• DATA SHOWN:
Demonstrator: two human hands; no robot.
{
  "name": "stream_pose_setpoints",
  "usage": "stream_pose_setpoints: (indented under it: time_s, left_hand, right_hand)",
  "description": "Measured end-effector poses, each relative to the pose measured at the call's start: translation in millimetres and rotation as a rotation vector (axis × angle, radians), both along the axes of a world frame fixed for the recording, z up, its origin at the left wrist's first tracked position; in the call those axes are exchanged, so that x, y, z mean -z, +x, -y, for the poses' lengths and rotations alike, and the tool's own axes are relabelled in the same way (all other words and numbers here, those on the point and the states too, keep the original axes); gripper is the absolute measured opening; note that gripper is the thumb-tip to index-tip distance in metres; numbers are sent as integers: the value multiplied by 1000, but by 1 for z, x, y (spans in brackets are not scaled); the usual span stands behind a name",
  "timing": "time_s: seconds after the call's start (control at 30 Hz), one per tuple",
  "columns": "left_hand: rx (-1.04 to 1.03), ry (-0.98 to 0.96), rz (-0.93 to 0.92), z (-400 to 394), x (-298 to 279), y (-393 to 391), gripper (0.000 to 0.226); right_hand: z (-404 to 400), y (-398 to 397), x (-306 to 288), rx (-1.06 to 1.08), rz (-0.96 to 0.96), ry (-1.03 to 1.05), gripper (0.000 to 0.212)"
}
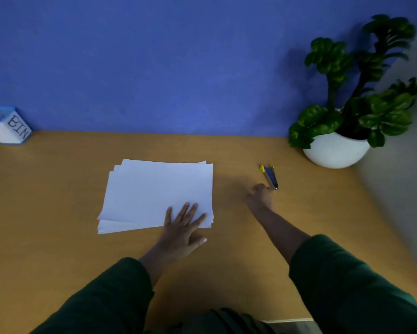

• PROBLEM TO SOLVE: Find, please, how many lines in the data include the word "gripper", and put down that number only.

• ANSWER TO THE PROBLEM: 2